The Web Communications team must approve all website changes before they go live. This is to ensure consistency across all pages, reduce the amount of typos and make sure the pages are correctly formatted and linked.
Tasks generally go live within 24 to 48 hours after they have been received by the Web Communications team. Occasionally, a task may take longer if it has issues that need to be resolved or if it is complicated (ie: many new pages that need to be added to the navigation).

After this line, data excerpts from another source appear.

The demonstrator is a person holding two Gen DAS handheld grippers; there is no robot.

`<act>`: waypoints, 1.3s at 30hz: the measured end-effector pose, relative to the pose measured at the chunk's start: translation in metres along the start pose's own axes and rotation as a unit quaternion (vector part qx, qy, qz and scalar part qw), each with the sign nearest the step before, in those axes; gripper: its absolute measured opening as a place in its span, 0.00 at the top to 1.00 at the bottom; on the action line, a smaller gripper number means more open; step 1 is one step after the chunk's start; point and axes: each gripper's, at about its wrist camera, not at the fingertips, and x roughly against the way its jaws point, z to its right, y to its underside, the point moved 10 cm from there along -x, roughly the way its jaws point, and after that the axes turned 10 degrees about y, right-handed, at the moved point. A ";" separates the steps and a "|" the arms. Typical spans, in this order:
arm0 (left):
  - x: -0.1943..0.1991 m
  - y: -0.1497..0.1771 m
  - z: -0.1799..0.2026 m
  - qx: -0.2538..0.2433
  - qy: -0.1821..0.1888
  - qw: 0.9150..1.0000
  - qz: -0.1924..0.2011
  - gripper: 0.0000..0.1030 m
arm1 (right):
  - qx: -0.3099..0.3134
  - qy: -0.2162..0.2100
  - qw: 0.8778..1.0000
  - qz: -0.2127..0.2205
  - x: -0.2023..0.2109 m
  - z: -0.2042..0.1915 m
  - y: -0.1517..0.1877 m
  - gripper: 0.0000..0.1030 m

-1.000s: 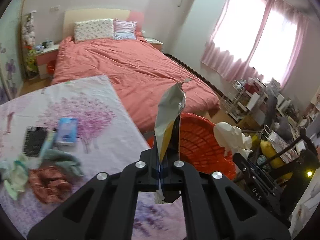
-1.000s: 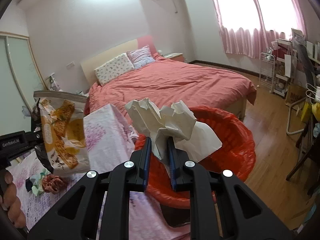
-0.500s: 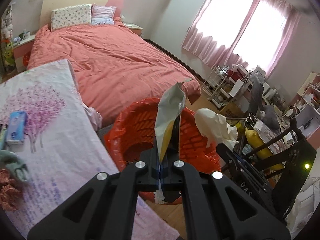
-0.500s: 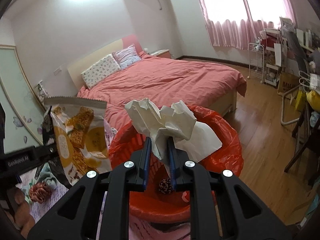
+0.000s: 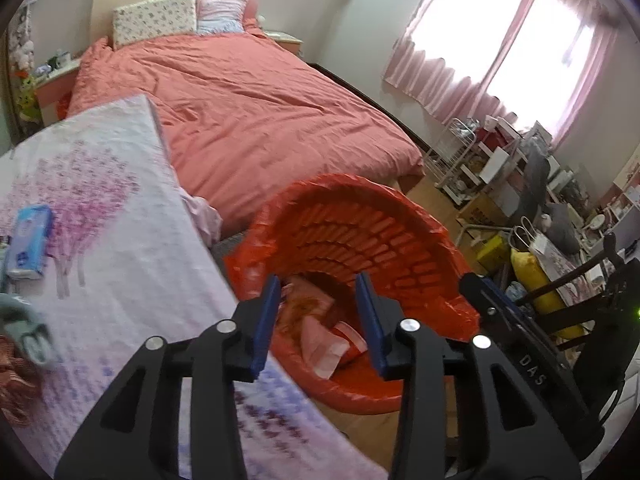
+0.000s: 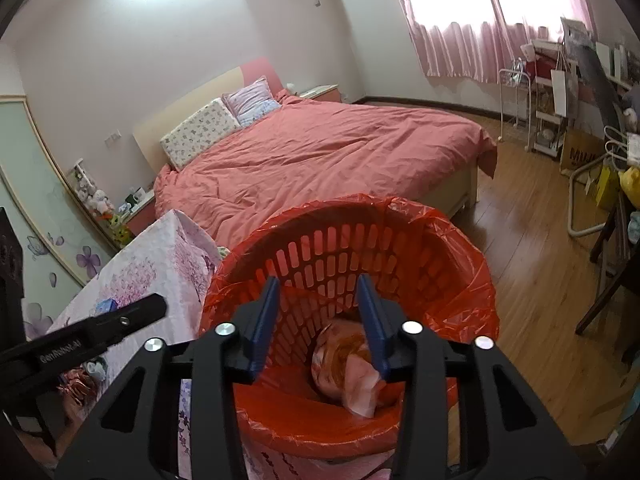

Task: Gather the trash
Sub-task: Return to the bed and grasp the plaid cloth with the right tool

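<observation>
Red-lined orange plastic mesh basket (image 6: 400, 248) at twelve o'clock holds the wrappers; both tongs, left (image 5: 318, 320) and right (image 6: 320, 322), have just opened and hold nothing, so lift straight clear.

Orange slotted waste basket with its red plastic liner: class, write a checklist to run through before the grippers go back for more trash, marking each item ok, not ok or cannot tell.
1. Left gripper empty, jaws just opened: ok.
2. Right gripper empty, jaws just opened: ok.
3. Dropped trash lies inside the orange slotted waste basket, a printed snack wrapper among it: ok.
4. Red plastic liner sits over the rim: ok on the parts in view.
5. More trash waits on the floral-print tablecloth, including a crumpled reddish wrapper: ok.
6. Blue tissue pack counts as trash: cannot tell.
</observation>
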 end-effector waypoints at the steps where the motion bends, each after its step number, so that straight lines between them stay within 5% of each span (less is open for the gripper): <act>1: 0.009 0.000 -0.006 -0.002 -0.009 1.000 0.006 0.57 | 0.004 0.001 1.000 0.002 0.002 -0.001 -0.001 0.57; 12: 0.131 0.035 -0.090 -0.008 -0.131 0.990 0.059 0.40 | 0.083 -0.026 0.996 0.029 0.042 -0.073 0.013 0.54; 19: 0.227 0.078 -0.183 0.027 -0.238 0.967 0.086 0.33 | 0.149 -0.076 0.986 0.010 0.059 -0.154 0.056 0.54; 25: 0.299 0.118 -0.276 0.105 -0.301 0.943 0.099 0.32 | 0.205 -0.123 0.971 -0.019 0.064 -0.225 0.103 0.54; 30: 0.336 0.146 -0.328 0.158 -0.323 0.927 0.105 0.32 | 0.246 -0.156 0.956 -0.035 0.070 -0.280 0.135 0.54; 39: 0.340 0.158 -0.362 0.187 -0.308 0.927 0.109 0.31 | 0.302 -0.158 0.939 -0.043 0.063 -0.329 0.169 0.54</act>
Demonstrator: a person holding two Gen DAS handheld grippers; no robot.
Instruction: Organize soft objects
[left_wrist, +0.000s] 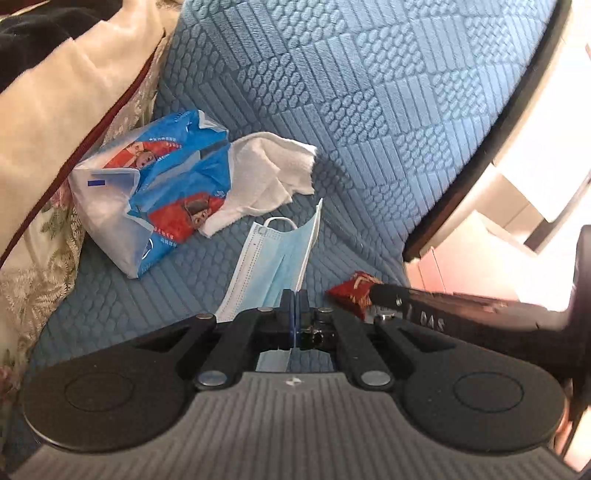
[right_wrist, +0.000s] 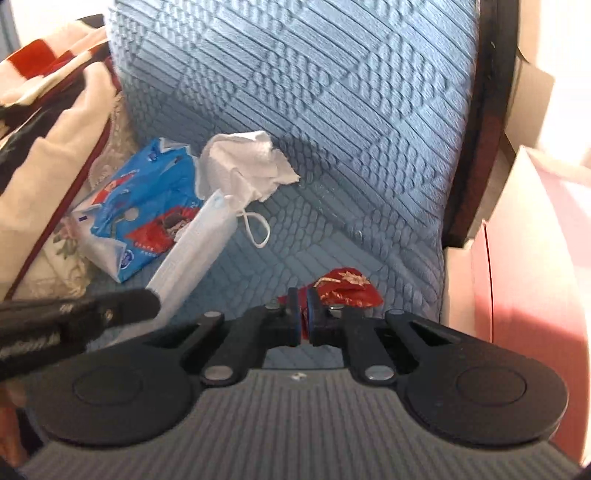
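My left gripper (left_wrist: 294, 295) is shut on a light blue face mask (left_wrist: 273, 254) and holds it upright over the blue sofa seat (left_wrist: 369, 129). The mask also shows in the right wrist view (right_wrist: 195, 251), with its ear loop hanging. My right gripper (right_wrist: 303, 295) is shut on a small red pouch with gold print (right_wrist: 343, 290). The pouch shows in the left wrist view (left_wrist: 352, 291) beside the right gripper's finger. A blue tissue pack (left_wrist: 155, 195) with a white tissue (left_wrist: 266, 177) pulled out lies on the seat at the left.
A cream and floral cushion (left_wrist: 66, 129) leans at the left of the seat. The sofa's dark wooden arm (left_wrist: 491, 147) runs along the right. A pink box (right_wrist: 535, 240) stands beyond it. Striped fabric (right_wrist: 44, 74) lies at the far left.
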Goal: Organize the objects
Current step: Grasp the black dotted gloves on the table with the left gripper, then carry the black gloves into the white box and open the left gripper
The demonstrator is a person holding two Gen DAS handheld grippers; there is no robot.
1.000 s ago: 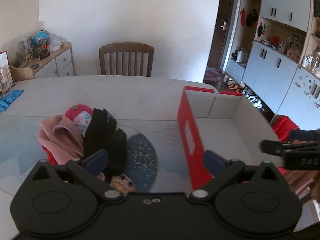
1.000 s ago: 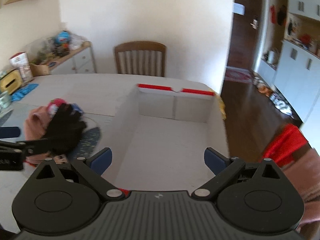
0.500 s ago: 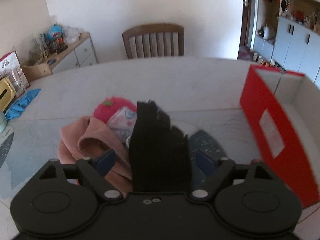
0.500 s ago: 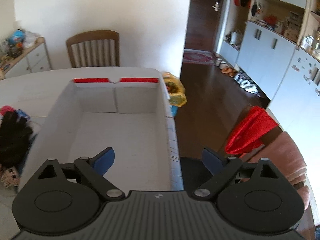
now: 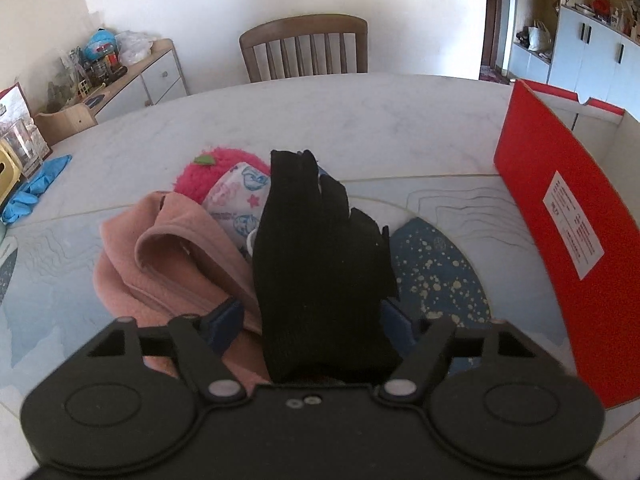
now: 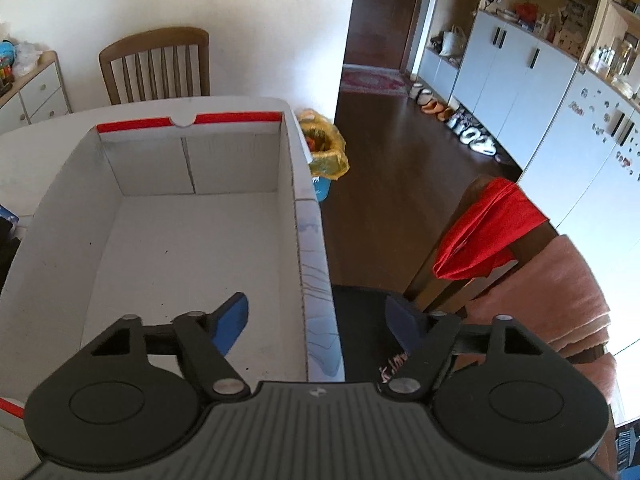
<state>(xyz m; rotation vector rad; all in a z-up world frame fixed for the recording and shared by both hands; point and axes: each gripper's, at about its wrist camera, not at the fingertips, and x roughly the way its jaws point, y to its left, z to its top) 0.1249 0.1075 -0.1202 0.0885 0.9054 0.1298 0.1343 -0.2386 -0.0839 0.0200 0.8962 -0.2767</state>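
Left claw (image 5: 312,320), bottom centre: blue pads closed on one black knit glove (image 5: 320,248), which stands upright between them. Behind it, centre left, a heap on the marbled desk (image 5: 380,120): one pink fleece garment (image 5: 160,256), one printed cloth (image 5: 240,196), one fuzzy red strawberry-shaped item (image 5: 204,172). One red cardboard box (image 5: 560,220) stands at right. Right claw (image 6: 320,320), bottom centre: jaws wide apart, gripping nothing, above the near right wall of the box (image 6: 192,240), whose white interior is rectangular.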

If you need an urgent approval please see below.
Sometimes, Web Communications approvers may have to reject tasks if there is missing information, information that belongs on another site or if the page is formatted incorrectly.
If you want to be notified when your task has been approved, please indicate so in your task notifications and or send an email requesting to be notified to firstname.lastname@example.org.
In the case of a major error on a page or time-sensitive material, please follow-up with an email or phone call to the web content staff at email@example.com or by calling 978-934-3875. It is the responsibility of the department editor to submit tasks allowing for adequate time for the task to be approved before the content goes live.
An alias automatically brings users to the right place in a website by typing a shortened URL (www.uml.edu/anyname) instead of the full URL path. Aliases can be set up for sites at the discretion of Web Services in collaboration with Information Technology.
Recommended uses for aliases are in print publications or advertising.
Aliases should be intuitive and follow the traditional format, www.uml.edu/anyname/. Web Services staff can help you determine the best alias for your project. Please alert Web Services prior to referencing an alias in print materials or advertising to ensure that the alias is working and doesn't already point to a different location.
To request an alias for a site, email firstname.lastname@example.org or call 978-934-3875 or on campus: 4-3875.
Web Services does not recommend subdomains (anyname.uml.edu). To maintain a clear presence in print publications and maximize search engine results, Web Services recommends using aliases. Best practices indicate that subdomains provide no benefit from a marketing perspective, require more work on the back-end to make them functional and have the potential to dilute search engine rankings. Additionally, using both subdomains and aliases is confusing to users as they navigate throughout the UMass Lowell website.